More than 50 prisoners released on parole were recalled to custody last year, according to new figures.
The Parole Board for Scotland said 75 prisoners were referred back to the board after potentially breaching their licence having being granted parole.
Of these, 53 were recalled to custody, according to the board’s a nnual report 2013-14, up from 18 the previous year.
Eighty “non-parole” licencees – such as those released having served two-thirds of their sentence – were recalled to custody after their behaviour in the community gave rise to concern.
This was down from 88 in 2012-13.
A third of prisoner cases referred to the board were recommended for release, with 139 out of 426 (33%) cases approved, down from 169 of 423 (40%) in 2012-13.

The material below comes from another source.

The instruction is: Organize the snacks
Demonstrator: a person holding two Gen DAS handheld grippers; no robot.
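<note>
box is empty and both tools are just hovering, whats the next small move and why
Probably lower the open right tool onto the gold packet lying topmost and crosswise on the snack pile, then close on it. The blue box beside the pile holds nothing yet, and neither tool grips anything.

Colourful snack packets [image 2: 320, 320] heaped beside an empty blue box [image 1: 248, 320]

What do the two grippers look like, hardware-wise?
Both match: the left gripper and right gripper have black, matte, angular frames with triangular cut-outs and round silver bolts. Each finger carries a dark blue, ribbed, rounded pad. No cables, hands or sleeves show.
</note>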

Parole Board chairman John Watt said: “Whilst the board deals routinely with the worst behaviours our communities experience, it also has an opportunity to observe the very real progress which some prisoners make during their sentences.

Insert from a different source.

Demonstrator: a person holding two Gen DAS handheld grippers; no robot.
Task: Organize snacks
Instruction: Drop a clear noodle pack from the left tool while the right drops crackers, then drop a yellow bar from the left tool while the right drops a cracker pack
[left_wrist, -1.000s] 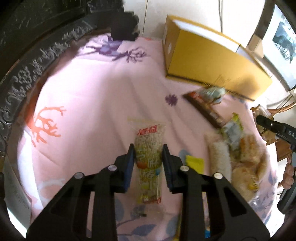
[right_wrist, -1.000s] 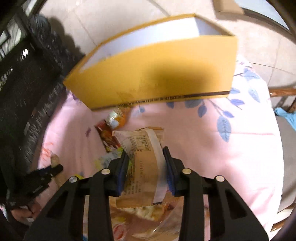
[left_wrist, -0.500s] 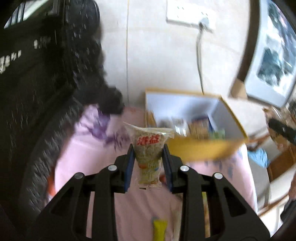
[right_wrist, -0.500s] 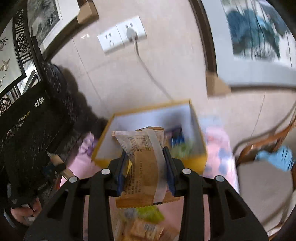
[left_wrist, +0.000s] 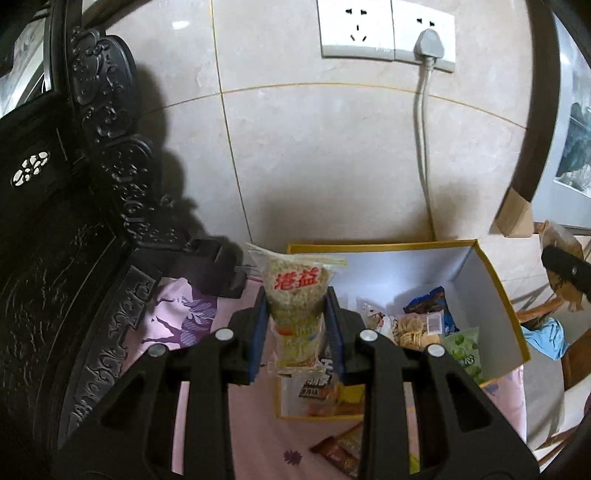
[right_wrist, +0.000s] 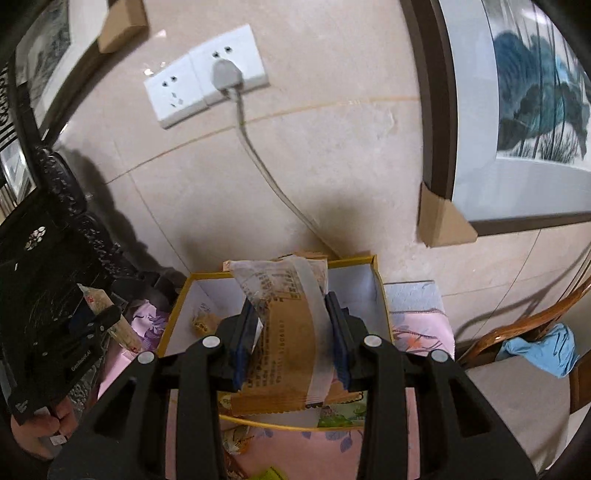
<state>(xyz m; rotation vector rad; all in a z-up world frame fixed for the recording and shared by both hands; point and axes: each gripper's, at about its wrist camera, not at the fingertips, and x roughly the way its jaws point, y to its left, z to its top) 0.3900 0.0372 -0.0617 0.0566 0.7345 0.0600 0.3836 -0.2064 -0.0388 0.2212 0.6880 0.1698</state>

“Where this occurs it is often as a result of the opportunities which prisoners are given to learn skills and understand what motivated their offending behaviour. Many of these prisoners are able to return to a crime-free life.

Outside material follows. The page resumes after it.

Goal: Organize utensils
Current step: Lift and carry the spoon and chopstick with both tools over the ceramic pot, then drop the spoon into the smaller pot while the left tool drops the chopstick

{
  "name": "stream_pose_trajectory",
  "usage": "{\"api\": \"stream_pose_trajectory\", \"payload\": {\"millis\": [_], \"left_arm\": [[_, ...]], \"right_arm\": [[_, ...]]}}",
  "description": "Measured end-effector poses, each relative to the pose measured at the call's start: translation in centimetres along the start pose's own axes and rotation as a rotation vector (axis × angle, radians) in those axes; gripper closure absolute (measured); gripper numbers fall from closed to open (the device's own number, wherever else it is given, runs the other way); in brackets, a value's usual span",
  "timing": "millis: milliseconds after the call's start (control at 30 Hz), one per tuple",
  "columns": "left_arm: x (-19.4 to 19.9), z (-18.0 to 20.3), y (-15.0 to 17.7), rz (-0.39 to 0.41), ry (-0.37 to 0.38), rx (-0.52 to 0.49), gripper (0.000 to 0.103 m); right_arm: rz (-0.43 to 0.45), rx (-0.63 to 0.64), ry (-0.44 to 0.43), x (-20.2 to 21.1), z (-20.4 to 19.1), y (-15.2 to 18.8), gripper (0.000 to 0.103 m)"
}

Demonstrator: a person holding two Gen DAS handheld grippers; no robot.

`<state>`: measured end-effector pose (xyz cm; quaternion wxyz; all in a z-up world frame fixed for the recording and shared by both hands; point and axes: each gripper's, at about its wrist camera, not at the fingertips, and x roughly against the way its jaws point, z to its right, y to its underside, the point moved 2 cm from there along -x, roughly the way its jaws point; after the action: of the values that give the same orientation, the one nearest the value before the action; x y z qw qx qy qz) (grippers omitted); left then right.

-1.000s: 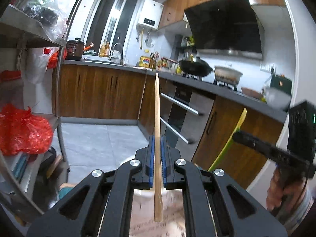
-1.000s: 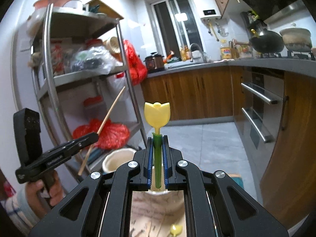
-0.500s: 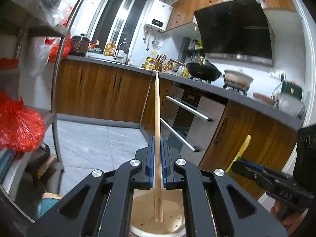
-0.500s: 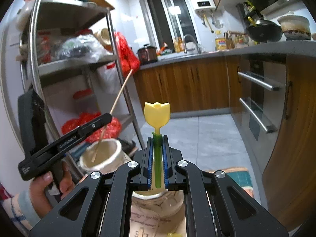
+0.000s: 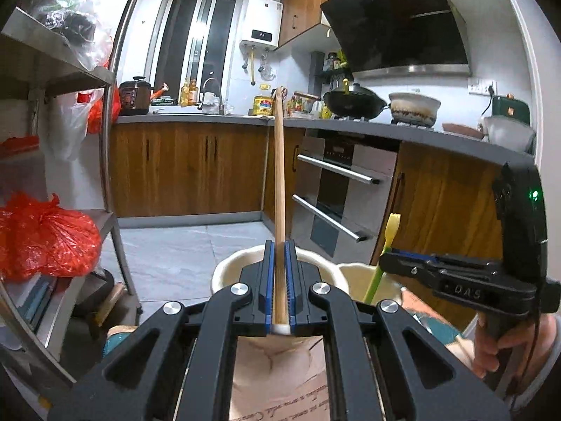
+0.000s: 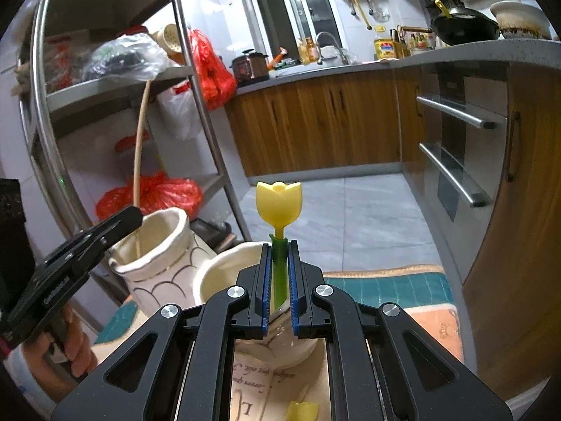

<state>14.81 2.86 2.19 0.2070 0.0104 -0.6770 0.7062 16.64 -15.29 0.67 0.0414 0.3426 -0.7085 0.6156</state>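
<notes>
2 holders (image 6: 157,263) side by side; chopstick (image 6: 140,147) in left.

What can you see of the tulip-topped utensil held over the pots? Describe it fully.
The tulip-topped utensil looks like plastic: a yellow tulip-shaped head on a thin green stem. It stands nearly upright, head up. The right hand-held gripper is shut on the stem, blue pads pressing both sides. Its lower end reaches down into the mouth of a cream pot; the tip is hidden. The left wrist view shows it leaning slightly.

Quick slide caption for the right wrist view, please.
Right gripper jaws clamp green-stemmed yellow tulip-shaped utensil above cream ceramic holder.
</notes>
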Motion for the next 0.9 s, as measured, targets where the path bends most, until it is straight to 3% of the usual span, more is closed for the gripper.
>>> {"api": "stream_pose_trajectory", "payload": {"millis": [333,400,433,500,600,633,800,900], "left_arm": [[-0.1,-0.5,-0.5,-0.021,-0.028,0.007,0.096],[0.1,-0.4,-0.6,-0.020,-0.031,0.005,0.089],[0.2,-0.3,-0.7,-0.017,-0.036,0.003,0.084],[0.6,-0.2,-0.8,-0.004,-0.044,0.002,0.062],[1.0,0.0,-1.1,0.002,-0.055,0.000,0.055],[1.1,0.0,-1.2,0.001,-0.061,0.000,0.052],[2.5,0.0,-1.6,0.024,-0.079,0.005,0.025],[3.7,0.0,-1.8,0.041,-0.087,0.013,0.014]], "right_arm": [[-0.022,0.007,0.018,-0.2,-0.4,0.3,0.093],[-0.022,0.005,0.022,-0.1,-0.3,0.4,0.090],[-0.022,0.001,0.023,0.0,-0.2,0.4,0.085],[-0.015,-0.002,0.030,0.2,-0.2,0.4,0.075],[-0.004,-0.012,0.032,0.7,0.0,0.4,0.061],[0.000,-0.013,0.034,0.9,0.1,0.4,0.052],[0.038,-0.027,0.035,2.2,0.3,0.1,0.023],[0.062,-0.037,0.025,3.4,0.4,0.0,0.012]]}}
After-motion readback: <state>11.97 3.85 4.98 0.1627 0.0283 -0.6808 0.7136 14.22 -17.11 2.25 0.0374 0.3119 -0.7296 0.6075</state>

“However, many are unable to make the necessary change or to sustain change for a number of different reasons. In such cases, it is the board’s responsibility to ensure that every possible step is taken to limit risk and this does result in offenders being returned to custody.
“This is a matter to which members bring huge amounts of experience and expertise from their varying backgrounds. I believe that Scotland’s communities can feel assured that their best interests underpin the decisions which board members make day in and day out, always with great care.”
He said that the overriding consideration for the board is whether the risk posed by a prisoner can be safely managed in the community.